## DIRECTIONS
Return verbatim every line from the first line of the data below to the line that contains "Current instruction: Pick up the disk", inclusive, and no further.

## SOURCE DATA

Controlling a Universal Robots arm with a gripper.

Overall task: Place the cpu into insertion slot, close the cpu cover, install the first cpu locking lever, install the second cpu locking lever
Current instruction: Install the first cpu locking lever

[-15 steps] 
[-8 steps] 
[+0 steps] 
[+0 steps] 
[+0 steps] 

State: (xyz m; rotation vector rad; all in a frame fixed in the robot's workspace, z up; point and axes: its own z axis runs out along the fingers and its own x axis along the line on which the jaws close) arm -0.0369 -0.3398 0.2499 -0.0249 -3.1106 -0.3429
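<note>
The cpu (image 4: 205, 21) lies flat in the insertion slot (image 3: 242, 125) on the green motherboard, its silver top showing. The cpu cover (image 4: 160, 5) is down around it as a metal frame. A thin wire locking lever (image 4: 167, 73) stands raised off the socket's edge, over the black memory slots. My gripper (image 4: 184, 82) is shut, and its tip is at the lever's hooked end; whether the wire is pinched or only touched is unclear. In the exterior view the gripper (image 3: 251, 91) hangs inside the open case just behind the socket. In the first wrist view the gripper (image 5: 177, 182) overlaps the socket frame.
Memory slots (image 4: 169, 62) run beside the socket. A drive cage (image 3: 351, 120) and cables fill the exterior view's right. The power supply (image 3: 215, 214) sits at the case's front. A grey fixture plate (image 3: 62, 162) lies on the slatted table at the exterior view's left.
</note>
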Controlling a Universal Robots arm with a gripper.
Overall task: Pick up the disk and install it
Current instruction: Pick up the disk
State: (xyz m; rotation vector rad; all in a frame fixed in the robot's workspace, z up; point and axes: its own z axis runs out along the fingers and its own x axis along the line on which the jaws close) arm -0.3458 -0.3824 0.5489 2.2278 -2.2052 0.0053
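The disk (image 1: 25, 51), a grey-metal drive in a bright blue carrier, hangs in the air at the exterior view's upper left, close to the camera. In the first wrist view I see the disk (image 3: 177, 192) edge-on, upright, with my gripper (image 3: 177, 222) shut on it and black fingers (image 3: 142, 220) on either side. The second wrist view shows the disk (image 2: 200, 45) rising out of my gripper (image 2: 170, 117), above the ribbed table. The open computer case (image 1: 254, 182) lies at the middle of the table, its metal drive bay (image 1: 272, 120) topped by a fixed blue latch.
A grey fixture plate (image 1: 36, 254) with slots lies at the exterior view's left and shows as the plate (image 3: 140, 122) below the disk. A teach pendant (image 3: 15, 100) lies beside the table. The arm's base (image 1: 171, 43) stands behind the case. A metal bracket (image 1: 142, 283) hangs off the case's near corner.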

## RESULT BELOW
Controlling a Universal Robots arm with a gripper.

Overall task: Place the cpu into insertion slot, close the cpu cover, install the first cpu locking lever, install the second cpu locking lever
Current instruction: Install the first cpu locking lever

[-15 steps] 
[-8 steps] 
[+0 steps] 
[+0 steps] 
[+0 steps] 

State: (xyz m; rotation vector rad; all in a frame fixed in the robot's workspace, z up; point and axes: its own z axis runs out along the fingers and its own x axis along the line on which the jaws close) arm -0.0369 -0.3398 0.2499 -0.0249 -3.1106 -0.3429
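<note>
The cpu (image 4: 205, 21) lies flat in the insertion slot (image 3: 242, 125) on the green motherboard, its silver top showing. The cpu cover (image 4: 160, 5) is down around it as a metal frame. A thin wire locking lever (image 4: 167, 73) stands raised off the socket's edge, over the black memory slots. My gripper (image 4: 184, 82) is shut, and its tip is at the lever's hooked end; whether the wire is pinched or only touched is unclear. In the exterior view the gripper (image 3: 251, 91) hangs inside the open case just behind the socket. In the first wrist view the gripper (image 5: 177, 182) overlaps the socket frame.
Memory slots (image 4: 169, 62) run beside the socket. A drive cage (image 3: 351, 120) and cables fill the exterior view's right. The power supply (image 3: 215, 214) sits at the case's front. A grey fixture plate (image 3: 62, 162) lies on the slatted table at the exterior view's left.
</note>
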Controlling a Universal Robots arm with a gripper.
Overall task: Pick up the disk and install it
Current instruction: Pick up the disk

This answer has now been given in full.